> REQUIRED WORK:
The response should be the data again, identical in every line.

(DATA SECTION Opens)

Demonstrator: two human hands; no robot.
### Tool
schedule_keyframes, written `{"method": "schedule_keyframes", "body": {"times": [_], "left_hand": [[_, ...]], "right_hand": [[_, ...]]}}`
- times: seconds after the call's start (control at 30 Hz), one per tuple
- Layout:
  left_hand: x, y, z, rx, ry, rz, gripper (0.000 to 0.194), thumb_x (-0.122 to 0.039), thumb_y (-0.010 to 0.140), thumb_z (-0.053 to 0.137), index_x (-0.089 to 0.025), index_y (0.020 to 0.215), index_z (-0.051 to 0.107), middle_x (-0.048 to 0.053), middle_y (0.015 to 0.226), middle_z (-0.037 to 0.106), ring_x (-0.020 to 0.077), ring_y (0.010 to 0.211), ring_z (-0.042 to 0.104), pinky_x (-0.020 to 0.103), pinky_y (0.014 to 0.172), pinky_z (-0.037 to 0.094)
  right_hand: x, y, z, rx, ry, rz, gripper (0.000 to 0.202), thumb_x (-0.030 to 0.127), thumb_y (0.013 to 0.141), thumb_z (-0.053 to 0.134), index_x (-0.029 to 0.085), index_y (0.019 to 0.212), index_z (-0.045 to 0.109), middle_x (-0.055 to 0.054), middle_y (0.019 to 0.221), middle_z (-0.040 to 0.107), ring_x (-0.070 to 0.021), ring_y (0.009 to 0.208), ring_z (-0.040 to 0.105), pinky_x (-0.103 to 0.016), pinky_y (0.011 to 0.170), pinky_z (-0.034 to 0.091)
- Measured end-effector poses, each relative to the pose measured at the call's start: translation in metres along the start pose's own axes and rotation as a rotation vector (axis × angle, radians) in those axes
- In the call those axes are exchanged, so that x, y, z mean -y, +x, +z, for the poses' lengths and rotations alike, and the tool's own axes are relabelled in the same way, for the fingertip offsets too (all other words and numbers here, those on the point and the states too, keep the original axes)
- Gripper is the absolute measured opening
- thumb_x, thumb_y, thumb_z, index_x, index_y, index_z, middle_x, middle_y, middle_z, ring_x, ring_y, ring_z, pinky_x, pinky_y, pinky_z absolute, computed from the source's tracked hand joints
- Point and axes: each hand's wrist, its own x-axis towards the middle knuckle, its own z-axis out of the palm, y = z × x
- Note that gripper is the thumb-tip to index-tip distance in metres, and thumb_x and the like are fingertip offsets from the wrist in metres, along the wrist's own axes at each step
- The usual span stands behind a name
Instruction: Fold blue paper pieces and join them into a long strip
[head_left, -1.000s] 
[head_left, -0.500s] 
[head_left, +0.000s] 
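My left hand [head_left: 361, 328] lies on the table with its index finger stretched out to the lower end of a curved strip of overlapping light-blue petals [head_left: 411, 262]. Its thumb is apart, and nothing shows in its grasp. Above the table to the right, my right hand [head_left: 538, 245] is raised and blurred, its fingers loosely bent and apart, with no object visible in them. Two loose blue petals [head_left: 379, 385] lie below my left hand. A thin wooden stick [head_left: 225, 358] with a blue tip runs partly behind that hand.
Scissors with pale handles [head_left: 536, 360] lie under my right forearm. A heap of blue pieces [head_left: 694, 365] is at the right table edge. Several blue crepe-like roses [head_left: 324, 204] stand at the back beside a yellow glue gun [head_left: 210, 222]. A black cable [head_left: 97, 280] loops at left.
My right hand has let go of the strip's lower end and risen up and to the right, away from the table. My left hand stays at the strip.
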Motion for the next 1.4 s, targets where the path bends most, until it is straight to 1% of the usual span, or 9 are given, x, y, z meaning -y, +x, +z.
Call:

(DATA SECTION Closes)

> RESULT FOR THIS EXERCISE:
Demonstrator: two human hands; no robot.
### Tool
schedule_keyframes, written `{"method": "schedule_keyframes", "body": {"times": [_], "left_hand": [[_, ...]], "right_hand": [[_, ...]]}}`
- times: seconds after the call's start (control at 30 Hz), one per tuple
- Layout:
  left_hand: x, y, z, rx, ry, rz, gripper (0.000 to 0.194), thumb_x (-0.122 to 0.039), thumb_y (-0.010 to 0.140), thumb_z (-0.053 to 0.137), index_x (-0.089 to 0.025), index_y (0.020 to 0.215), index_z (-0.051 to 0.107), middle_x (-0.048 to 0.053), middle_y (0.015 to 0.226), middle_z (-0.037 to 0.106), ring_x (-0.020 to 0.077), ring_y (0.010 to 0.211), ring_z (-0.042 to 0.104), pinky_x (-0.020 to 0.103), pinky_y (0.014 to 0.172), pinky_z (-0.037 to 0.094)
  right_hand: x, y, z, rx, ry, rz, gripper (0.000 to 0.202), thumb_x (-0.030 to 0.127), thumb_y (0.013 to 0.141), thumb_z (-0.053 to 0.134), index_x (-0.029 to 0.085), index_y (0.019 to 0.212), index_z (-0.045 to 0.109), middle_x (-0.055 to 0.054), middle_y (0.019 to 0.221), middle_z (-0.040 to 0.107), ring_x (-0.070 to 0.021), ring_y (0.009 to 0.208), ring_z (-0.040 to 0.105), pinky_x (-0.103 to 0.016), pinky_y (0.011 to 0.170), pinky_z (-0.034 to 0.091)
- Measured end-effector poses, each relative to the pose measured at the call's start: translation in metres along the start pose's own axes and rotation as a rotation vector (axis × angle, radians) in those axes
- In the call those axes are exchanged, so that x, y, z mean -y, +x, +z, for the poses' lengths and rotations alike, and the tool's own axes are relabelled in the same way, for the fingertip offsets too (all other words and numbers here, those on the point and the states too, keep the original axes)
- Gripper is the absolute measured opening
- thumb_x, thumb_y, thumb_z, index_x, index_y, index_z, middle_x, middle_y, middle_z, ring_x, ring_y, ring_z, pinky_x, pinky_y, pinky_z absolute, computed from the source's tracked hand joints
- Point and axes: each hand's wrist, its own x-axis towards the middle knuckle, its own z-axis out of the palm, y = z × x
- Note that gripper is the thumb-tip to index-tip distance in metres, and thumb_x and the like are fingertip offsets from the wrist in metres, along the wrist's own axes at each step
- The usual span stands behind a name
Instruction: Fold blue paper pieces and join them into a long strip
[head_left, -1.000s] 
[head_left, -0.500s] 
[head_left, +0.000s] 
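My left hand [head_left: 361, 328] lies on the table with its index finger stretched out to the lower end of a curved strip of overlapping light-blue petals [head_left: 411, 262]. Its thumb is apart, and nothing shows in its grasp. Above the table to the right, my right hand [head_left: 538, 245] is raised and blurred, its fingers loosely bent and apart, with no object visible in them. Two loose blue petals [head_left: 379, 385] lie below my left hand. A thin wooden stick [head_left: 225, 358] with a blue tip runs partly behind that hand.
Scissors with pale handles [head_left: 536, 360] lie under my right forearm. A heap of blue pieces [head_left: 694, 365] is at the right table edge. Several blue crepe-like roses [head_left: 324, 204] stand at the back beside a yellow glue gun [head_left: 210, 222]. A black cable [head_left: 97, 280] loops at left.
My right hand has let go of the strip's lower end and risen up and to the right, away from the table. My left hand stays at the strip.
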Motion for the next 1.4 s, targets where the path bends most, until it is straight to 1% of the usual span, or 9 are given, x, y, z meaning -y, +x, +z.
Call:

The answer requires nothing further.